Seeing the results of Kuhn’s work has been especially thrilling to Rob Fatland, UW-IT’s Director of Cloud and Data Solutions.

“This is what we want to see, researchers who are not mystified by cloud computing and are relying on its power to make great advances in their work,” Fatland said. “When you couple cloud computing to the kind of solution-focused expertise at the eScience Institute, there’s not much we can’t tackle.”

Kuhn was indeed facing a big job, said Amanda Tan, a data scientist with the eScience Institute and an earth systems modeling expert who helps UW researchers migrate their work to the cloud. Kuhn needed to sample the color of 584,769 lakes during the growing season from satellite images taken between 1984 and 2019 to see if they were getting greener or browner — 54 million observations of lake color in all.
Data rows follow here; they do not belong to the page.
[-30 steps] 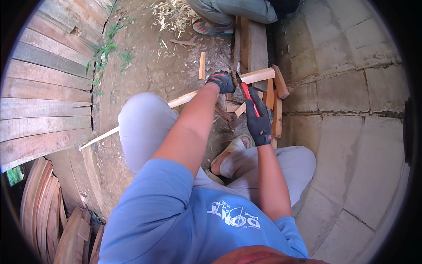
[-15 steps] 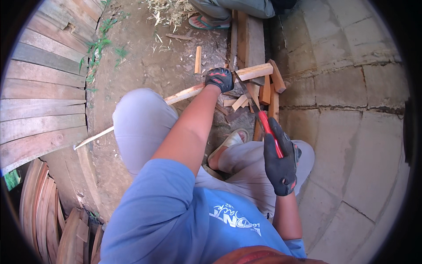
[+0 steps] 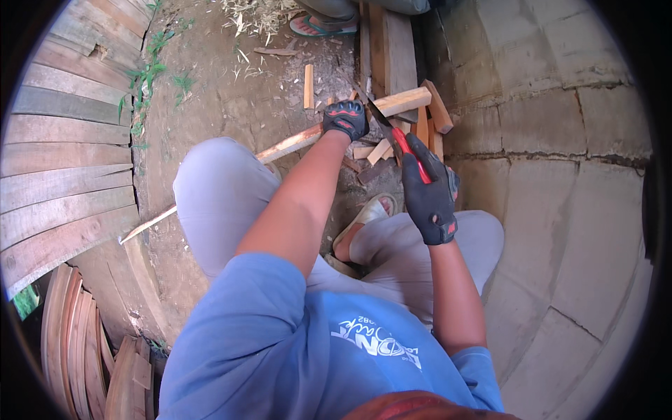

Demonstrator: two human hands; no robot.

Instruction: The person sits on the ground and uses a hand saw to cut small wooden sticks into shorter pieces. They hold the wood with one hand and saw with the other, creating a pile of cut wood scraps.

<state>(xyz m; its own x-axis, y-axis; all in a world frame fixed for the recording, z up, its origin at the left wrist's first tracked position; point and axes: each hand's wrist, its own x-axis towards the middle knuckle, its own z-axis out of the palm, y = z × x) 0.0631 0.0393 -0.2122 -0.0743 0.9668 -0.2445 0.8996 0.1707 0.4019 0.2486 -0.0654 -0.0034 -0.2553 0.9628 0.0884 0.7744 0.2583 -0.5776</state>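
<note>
A long wooden strip (image 3: 290, 144) runs from beside my left knee up to the right, its far end resting over a thick timber beam (image 3: 402, 52). My left hand (image 3: 346, 120), in a black and red glove, is closed around the strip just left of the saw. In my gloved right hand (image 3: 428, 190) is the red handle of a handsaw (image 3: 381, 117). The saw's dark blade crosses the strip right beside my left hand. To the right of the blade a short length of the strip sticks out. How deep the blade sits in the wood is hidden.
Several wooden offcuts (image 3: 379, 151) lie below the strip, with a short block (image 3: 437, 106) at its right end. A block wall (image 3: 546, 126) rises on the right, a plank wall (image 3: 66, 150) on the left. Another person's sandalled foot (image 3: 323, 26) is at the top.
My right hand has pushed the saw forward, up and to the left, so more blade reaches past the strip. My left hand keeps its grip on the strip.
</note>
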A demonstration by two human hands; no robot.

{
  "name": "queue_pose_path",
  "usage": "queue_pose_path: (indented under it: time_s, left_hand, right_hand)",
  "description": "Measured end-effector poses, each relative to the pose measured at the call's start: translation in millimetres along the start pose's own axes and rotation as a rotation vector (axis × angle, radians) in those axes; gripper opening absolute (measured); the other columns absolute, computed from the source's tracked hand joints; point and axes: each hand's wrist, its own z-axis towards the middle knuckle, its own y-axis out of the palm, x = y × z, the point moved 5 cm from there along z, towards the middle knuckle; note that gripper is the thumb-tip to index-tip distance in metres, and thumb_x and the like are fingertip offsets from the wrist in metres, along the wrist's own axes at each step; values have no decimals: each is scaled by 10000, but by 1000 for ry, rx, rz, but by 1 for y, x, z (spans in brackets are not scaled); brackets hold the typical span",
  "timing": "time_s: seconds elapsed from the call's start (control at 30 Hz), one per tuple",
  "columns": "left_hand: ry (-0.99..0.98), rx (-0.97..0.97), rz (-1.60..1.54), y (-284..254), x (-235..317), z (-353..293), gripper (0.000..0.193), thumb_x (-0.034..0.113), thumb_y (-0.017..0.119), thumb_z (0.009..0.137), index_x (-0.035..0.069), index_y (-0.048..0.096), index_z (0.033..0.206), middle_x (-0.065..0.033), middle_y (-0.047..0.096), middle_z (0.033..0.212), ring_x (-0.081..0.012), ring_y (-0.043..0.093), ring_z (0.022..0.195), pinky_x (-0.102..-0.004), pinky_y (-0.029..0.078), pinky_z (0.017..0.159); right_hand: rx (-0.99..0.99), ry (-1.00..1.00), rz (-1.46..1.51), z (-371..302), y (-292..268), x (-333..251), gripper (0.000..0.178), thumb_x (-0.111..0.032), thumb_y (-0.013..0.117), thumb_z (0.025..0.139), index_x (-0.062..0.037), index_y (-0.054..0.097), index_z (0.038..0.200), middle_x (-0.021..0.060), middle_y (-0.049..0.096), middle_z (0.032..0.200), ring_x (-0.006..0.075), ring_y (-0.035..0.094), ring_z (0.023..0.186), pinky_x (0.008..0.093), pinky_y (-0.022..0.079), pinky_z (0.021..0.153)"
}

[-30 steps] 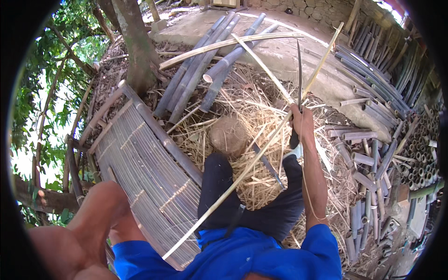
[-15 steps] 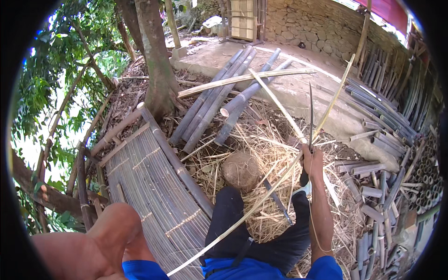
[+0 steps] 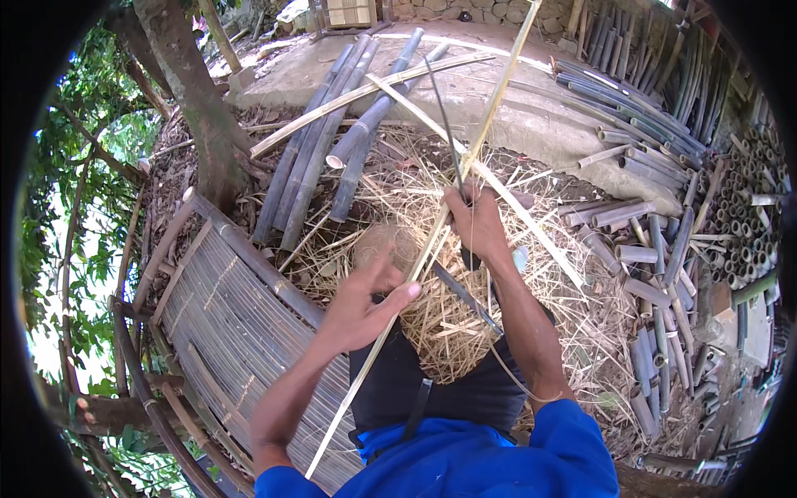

For her computations in the cloud, Tan worked with Kuhn to build scalable workflows for spectral analysis of the lakes and to go “back in time” to measure color changes for each lake over three decades.

The data, she said, is showing widespread decline in lake greenness, with 26 percent of the lakes under study showing significant change. Certain hot spots showed 2.5 times greater decline in greenness during the June/July growing season.

The greatest decline is being seen in warmer and wetter basins, she said, making the ecological implications clearer. Warmer water temperatures, oxygen depletion and shading out of primary producers by highly-absorbing organic carbon may be shifting green lakes to brown, she said.

“What we are seeing is consistent with model projections of accelerated browning in a wetter climate in Finland,” Kuhn said. Such a decline could have a profound and immediate effect on the flora and fauna that depend on these life-giving waters.

Lake color is but one piece of the puzzle as scientists seek to understand the scope and speed of climate change, Kuhn said.

“For many people, it would be hard to comprehend why we are interested in lakes thousands of miles from their homes,” Kuhn said. “But the world is deeply interconnected in ways that we’re just beginning to understand. What is happening in the Arctic may just end up affecting us all.”